Le député du groupe Ensemble pour la République, Eric Woerth, a décidé de quitter l'Assemblée nationale après plus de vingt ans en poste, selon nos confrères de Le Monde. Cette décision intervient alors qu'il a été missionné par le gouvernement pour proposer une réforme de la gouvernance du PMU et qu'il est candidat à la présidence de cette institution.
Eric Woerth, qui a été élu député pour la première fois il y a plus de vingt ans, a expliqué que son mandat de député tombe automatiquement car il a dépassé les six mois de mission. Il sera remplacé par sa suppléante, Véronique Ludmann, qui le remplacera dans le groupe des députés Renaissance. « Je serai plus utile au PMU (...) plutôt qu'être un député perdu dans une non-majorité », a-t-il affirmé à l'AFP.
Ce qu'il faut retenir
- Eric Woerth quitte l'Assemblée nationale après plus de vingt ans en poste.
- Il est candidat à la présidence du PMU.

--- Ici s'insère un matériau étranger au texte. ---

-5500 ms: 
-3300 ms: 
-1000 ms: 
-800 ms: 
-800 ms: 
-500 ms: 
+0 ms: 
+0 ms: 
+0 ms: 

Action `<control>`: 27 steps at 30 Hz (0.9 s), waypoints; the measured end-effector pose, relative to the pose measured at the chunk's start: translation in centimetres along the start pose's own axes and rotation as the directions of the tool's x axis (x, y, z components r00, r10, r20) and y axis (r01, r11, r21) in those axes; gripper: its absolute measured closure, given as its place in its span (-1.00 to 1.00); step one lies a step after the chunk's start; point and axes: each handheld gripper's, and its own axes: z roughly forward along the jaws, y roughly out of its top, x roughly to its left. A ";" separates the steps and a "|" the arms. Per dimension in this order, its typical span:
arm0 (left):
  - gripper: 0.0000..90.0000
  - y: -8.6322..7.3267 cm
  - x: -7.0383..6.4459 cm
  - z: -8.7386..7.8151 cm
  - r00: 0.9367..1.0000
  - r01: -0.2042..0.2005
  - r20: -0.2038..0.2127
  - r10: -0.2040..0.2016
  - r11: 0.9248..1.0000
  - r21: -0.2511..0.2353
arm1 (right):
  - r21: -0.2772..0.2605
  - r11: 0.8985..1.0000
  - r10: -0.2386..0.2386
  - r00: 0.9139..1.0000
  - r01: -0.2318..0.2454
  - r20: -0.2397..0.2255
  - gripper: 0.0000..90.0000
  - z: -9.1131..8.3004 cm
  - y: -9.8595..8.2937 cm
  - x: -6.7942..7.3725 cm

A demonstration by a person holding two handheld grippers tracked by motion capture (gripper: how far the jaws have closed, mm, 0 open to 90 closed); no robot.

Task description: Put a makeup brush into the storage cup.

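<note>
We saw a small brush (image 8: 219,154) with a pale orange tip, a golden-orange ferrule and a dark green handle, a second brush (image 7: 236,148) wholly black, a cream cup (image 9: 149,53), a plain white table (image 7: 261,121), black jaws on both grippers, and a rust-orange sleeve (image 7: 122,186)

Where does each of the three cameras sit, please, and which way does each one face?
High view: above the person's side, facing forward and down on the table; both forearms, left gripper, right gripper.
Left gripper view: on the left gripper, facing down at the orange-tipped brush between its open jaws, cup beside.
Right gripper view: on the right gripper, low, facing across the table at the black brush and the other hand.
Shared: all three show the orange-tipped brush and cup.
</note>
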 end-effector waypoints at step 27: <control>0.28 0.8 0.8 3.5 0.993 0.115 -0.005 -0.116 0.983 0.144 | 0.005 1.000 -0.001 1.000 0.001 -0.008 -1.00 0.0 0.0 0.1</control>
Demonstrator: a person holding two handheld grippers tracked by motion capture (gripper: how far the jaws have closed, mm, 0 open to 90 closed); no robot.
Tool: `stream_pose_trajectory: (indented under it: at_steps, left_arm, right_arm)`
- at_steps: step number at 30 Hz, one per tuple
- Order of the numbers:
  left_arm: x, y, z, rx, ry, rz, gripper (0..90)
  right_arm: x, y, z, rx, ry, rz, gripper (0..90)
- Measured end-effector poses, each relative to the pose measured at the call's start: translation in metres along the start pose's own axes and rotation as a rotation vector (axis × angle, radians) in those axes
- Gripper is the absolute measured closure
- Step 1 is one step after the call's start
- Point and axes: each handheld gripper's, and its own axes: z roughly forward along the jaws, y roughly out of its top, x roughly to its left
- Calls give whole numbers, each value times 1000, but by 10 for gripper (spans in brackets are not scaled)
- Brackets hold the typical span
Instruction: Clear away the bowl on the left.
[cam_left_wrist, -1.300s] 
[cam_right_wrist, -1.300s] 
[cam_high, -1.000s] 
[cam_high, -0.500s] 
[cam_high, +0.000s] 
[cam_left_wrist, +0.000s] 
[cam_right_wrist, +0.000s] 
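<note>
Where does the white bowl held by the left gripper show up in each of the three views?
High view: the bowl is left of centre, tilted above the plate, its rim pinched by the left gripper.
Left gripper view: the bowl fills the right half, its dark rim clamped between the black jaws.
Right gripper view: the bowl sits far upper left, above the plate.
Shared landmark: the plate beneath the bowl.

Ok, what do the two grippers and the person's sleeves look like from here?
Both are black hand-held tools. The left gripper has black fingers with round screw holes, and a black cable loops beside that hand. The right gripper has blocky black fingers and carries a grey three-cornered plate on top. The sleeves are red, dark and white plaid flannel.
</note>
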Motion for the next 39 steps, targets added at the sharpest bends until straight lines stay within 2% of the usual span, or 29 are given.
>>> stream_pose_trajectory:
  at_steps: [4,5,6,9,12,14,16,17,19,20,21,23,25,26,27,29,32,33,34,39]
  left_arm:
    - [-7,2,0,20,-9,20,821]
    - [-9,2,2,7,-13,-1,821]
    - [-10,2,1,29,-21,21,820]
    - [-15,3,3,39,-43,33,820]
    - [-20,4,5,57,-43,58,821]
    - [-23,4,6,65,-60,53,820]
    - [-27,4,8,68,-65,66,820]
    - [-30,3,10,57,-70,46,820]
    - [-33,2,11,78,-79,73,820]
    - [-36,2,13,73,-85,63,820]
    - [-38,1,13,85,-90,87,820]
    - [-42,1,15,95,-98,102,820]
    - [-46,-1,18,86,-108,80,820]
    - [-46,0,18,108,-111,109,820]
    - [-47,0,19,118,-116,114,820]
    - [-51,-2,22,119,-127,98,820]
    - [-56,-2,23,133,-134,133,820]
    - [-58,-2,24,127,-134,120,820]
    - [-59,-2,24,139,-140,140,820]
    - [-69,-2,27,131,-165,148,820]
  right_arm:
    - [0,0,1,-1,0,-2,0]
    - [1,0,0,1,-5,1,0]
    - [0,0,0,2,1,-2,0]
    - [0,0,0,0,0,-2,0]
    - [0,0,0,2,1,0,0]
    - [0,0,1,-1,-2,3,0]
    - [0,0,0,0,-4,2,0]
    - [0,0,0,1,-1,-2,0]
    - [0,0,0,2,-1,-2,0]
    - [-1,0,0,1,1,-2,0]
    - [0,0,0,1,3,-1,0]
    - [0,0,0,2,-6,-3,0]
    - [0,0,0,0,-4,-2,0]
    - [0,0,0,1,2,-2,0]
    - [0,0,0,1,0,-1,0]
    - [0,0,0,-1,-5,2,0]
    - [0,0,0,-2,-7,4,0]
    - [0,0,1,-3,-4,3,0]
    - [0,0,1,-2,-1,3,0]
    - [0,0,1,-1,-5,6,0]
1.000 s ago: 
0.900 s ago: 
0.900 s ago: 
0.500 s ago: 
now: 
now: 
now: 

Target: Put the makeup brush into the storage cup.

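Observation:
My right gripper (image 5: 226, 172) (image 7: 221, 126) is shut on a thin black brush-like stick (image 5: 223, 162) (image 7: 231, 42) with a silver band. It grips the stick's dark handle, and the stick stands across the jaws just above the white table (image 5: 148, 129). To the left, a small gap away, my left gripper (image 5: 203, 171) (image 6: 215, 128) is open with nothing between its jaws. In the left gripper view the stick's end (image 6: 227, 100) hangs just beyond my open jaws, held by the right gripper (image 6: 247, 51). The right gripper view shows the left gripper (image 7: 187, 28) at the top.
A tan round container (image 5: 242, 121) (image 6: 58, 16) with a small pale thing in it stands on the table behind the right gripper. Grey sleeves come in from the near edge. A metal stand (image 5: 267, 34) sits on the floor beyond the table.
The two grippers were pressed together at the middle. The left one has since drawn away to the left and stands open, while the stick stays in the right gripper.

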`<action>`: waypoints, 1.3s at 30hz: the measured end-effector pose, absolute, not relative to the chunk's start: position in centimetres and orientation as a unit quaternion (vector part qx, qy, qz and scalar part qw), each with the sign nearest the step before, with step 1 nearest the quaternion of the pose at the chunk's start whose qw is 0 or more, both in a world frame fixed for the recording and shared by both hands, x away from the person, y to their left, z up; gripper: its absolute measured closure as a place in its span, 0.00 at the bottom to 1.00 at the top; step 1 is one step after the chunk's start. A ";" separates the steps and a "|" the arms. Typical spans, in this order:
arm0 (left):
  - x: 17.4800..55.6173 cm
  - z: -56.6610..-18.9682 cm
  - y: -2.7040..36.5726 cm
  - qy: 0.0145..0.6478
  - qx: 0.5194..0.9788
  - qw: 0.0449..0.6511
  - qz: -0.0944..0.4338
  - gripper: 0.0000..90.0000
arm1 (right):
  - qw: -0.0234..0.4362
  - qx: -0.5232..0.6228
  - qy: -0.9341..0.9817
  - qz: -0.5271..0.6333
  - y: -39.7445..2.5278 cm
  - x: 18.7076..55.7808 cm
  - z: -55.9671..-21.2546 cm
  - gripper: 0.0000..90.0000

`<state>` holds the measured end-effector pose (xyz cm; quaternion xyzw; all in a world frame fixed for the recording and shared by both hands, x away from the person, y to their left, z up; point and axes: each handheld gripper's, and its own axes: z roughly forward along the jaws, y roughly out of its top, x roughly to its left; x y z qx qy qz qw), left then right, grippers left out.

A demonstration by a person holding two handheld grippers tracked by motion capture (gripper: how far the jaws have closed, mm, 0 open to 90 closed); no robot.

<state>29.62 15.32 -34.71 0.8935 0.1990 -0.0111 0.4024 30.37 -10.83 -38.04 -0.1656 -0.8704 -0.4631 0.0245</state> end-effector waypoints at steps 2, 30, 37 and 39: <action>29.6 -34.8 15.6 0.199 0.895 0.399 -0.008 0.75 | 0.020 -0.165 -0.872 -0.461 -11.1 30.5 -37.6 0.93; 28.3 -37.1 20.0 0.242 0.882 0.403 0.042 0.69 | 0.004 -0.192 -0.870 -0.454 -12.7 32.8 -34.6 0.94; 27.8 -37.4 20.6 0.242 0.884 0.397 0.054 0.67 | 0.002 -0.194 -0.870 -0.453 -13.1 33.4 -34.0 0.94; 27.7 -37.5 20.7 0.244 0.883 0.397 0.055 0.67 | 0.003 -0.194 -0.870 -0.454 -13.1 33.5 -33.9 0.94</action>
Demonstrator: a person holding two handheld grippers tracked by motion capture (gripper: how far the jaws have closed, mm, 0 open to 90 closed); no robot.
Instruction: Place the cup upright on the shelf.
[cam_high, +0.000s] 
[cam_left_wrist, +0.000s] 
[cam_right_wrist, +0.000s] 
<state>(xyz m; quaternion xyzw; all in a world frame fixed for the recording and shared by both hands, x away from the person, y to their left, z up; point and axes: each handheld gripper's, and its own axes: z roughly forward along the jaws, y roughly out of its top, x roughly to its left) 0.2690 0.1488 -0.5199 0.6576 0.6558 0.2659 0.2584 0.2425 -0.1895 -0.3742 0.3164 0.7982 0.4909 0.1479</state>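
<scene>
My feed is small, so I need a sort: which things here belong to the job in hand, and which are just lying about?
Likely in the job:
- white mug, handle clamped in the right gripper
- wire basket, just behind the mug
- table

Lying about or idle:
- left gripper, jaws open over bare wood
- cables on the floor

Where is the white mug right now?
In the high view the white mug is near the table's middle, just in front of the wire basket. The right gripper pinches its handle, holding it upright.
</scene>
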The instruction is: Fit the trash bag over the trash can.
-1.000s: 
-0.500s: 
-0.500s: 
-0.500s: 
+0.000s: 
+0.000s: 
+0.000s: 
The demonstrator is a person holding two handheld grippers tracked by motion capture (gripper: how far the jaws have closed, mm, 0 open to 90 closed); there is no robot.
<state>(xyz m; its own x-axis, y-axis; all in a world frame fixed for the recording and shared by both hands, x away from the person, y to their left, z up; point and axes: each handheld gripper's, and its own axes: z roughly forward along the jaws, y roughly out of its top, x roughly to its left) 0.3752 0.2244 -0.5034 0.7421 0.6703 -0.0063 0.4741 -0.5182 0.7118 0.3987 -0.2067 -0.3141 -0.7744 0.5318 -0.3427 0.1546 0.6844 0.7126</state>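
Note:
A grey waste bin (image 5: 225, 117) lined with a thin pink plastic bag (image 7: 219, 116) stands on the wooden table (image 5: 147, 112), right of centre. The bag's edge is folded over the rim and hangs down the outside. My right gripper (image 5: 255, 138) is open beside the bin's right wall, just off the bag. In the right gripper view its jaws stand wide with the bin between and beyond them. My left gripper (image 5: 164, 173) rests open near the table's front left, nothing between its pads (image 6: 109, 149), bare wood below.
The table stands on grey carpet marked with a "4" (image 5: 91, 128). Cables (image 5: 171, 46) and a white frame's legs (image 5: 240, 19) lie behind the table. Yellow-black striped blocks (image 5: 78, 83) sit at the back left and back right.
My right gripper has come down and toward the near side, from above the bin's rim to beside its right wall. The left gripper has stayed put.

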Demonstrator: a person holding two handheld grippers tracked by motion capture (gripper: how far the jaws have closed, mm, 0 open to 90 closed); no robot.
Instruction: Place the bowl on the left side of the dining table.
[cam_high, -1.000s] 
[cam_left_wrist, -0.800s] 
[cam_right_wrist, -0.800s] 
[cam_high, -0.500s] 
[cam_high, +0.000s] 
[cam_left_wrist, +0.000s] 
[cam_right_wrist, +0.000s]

- Il a été missionné par le gouvernement pour proposer une réforme de la gouvernance du PMU.
- Il sera remplacé par sa suppléante, Véronique Ludmann.
Le contexte de sa décision
Eric Woerth a été nommé ministre de l'aménagement du territoire, de la décentralisation et du logement dans le premier gouvernement de Lecornu, qui n'a duré que quelques heures. Ancien membre de LR, M. Woerth a été ministre des comptes publics, de la fonction publique puis du travail sous Nicolas Sarkozy. Il a été relaxé dans l'affaire du financement libyen de la campagne de Nicolas Sarkozy en 2007.
À l'Assemblée, il a été au cœur du processus législatif, en tant que président de l'importante commission des finances, y compris pendant la période du Covid, « presque surréaliste », où il s'agissait de « tenir l'économie ». Il convient que le Palais Bourbon, où il a « beaucoup d'amis », lui manquera.
Les enjeux de sa candidature
Sa nomination en tant que président du PMU devra encore être avalisée par son Assemblée générale, peut-être « dans les dix ou quinze jours qui viennent », selon lui. Ayant été ministre il y a moins de trois ans, des vérifications doivent également être effectuées par la Haute Autorité pour la transparence de la vie publique (HATVP).
Eric Woerth a dénoncé notamment les « débats violents » et le sentiment d'« impuissance politique » lié à « l'émiettement » des groupes politiques. Mais « c'est un départ du Parlement, pas un départ de la vie politique », précise-t-il. « Je vais continuer à essayer d'aider celui ou celle qui voudra vraiment être président de la République », assure M. Woerth, sans vouloir donner d'indication sur une préférence entre les actuels « quatre ou cinq candidats pour la droite et le centre », tous des personnalités « éminentes ».
En conclusion, la décision d'Eric Woerth de quitter l'Assemblée nationale pour se présenter à la présidence du PMU est un événement important qui pourrait avoir des conséquences significatives pour la politique française. Il est à voir comment cette candidature sera accueillie et quelles seront les prochaines étapes pour ce politicien expérimenté.
Le PMU (Pari Mutuel Urbain) est une institution française qui gère les paris hippiques et les jeux de hasard. Il joue un rôle important dans la vie politique française en tant que principal financeur de l'industrie du cheval et en contribuant aux finances publiques.